Top of DATA SEGMENT

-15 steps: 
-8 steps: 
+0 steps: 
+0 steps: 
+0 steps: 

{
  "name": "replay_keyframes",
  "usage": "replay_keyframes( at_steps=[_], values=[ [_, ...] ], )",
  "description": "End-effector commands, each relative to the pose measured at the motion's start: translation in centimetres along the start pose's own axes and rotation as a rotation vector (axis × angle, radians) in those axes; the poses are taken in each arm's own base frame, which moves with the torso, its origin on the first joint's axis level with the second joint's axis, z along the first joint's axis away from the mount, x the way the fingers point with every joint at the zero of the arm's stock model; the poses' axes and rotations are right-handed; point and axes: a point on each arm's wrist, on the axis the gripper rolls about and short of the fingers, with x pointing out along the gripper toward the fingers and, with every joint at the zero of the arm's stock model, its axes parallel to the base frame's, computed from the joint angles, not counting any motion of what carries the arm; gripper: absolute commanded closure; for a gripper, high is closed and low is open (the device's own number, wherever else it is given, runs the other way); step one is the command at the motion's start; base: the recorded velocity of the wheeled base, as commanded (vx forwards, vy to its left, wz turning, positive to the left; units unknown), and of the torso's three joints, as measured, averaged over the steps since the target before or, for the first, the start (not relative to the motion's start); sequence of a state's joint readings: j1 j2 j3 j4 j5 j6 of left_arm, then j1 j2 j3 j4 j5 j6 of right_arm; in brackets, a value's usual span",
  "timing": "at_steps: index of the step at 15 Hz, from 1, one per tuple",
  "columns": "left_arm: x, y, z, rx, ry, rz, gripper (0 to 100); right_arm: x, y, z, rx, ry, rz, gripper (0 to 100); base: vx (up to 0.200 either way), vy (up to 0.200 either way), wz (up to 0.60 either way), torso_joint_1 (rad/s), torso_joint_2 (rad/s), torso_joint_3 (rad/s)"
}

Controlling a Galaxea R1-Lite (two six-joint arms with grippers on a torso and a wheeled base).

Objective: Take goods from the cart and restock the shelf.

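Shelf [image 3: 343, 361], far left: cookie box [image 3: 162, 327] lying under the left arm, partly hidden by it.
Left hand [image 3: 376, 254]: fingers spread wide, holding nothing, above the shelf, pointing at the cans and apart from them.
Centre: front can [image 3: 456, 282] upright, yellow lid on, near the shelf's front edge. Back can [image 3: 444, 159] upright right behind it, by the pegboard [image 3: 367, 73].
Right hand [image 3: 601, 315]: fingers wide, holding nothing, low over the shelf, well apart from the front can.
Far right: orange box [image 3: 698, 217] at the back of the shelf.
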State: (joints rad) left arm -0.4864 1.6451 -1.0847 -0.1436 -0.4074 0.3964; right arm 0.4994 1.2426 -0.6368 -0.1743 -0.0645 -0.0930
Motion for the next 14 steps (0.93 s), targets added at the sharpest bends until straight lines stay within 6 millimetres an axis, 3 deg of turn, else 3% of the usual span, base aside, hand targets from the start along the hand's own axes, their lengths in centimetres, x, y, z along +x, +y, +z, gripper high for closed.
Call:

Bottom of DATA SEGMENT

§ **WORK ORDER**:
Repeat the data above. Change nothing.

§ **TASK RESULT**:
-15 steps: 
-8 steps: 
+0 steps: 
+0 steps: 
+0 steps: 

{
  "name": "replay_keyframes",
  "usage": "replay_keyframes( at_steps=[_], values=[ [_, ...] ], )",
  "description": "End-effector commands, each relative to the pose measured at the motion's start: translation in centimetres along the start pose's own axes and rotation as a rotation vector (axis × angle, radians) in those axes; the poses are taken in each arm's own base frame, which moves with the torso, its origin on the first joint's axis level with the second joint's axis, z along the first joint's axis away from the mount, x the way the fingers point with every joint at the zero of the arm's stock model; the poses' axes and rotations are right-handed; point and axes: a point on each arm's wrist, on the axis the gripper rolls about and short of the fingers, with x pointing out along the gripper toward the fingers and, with every joint at the zero of the arm's stock model, its axes parallel to the base frame's, computed from the joint angles, not counting any motion of what carries the arm; gripper: absolute commanded closure; for a gripper, high is closed and low is open (the device's own number, wherever else it is given, runs the other way); step one is the command at the motion's start; base: the recorded velocity of the wheeled base, as commanded (vx forwards, vy to its left, wz turning, positive to the left; units unknown), and of the torso's three joints, as measured, averaged over the steps since the target before or, for the first, the start (not relative to the motion's start); sequence of a state's joint readings: j1 j2 j3 j4 j5 j6 of left_arm, then j1 j2 j3 j4 j5 j6 of right_arm; in brackets, a value's usual span",
  "timing": "at_steps: index of the step at 15 Hz, from 1, one per tuple",
  "columns": "left_arm: x, y, z, rx, ry, rz, gripper (0 to 100); right_arm: x, y, z, rx, ry, rz, gripper (0 to 100); base: vx (up to 0.200 either way), vy (up to 0.200 either way), wz (up to 0.60 either way), torso_joint_1 (rad/s), torso_joint_2 (rad/s), torso_joint_3 (rad/s)"
}

Controlling a Galaxea R1-Lite (two six-joint arms with grippers on a torso and a wheeled base).

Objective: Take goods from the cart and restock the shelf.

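Shelf [image 3: 343, 361], far left: cookie box [image 3: 162, 327] lying under the left arm, partly hidden by it.
Left hand [image 3: 376, 254]: fingers spread wide, holding nothing, above the shelf, pointing at the cans and apart from them.
Centre: front can [image 3: 456, 282] upright, yellow lid on, near the shelf's front edge. Back can [image 3: 444, 159] upright right behind it, by the pegboard [image 3: 367, 73].
Right hand [image 3: 601, 315]: fingers wide, holding nothing, low over the shelf, well apart from the front can.
Far right: orange box [image 3: 698, 217] at the back of the shelf.
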State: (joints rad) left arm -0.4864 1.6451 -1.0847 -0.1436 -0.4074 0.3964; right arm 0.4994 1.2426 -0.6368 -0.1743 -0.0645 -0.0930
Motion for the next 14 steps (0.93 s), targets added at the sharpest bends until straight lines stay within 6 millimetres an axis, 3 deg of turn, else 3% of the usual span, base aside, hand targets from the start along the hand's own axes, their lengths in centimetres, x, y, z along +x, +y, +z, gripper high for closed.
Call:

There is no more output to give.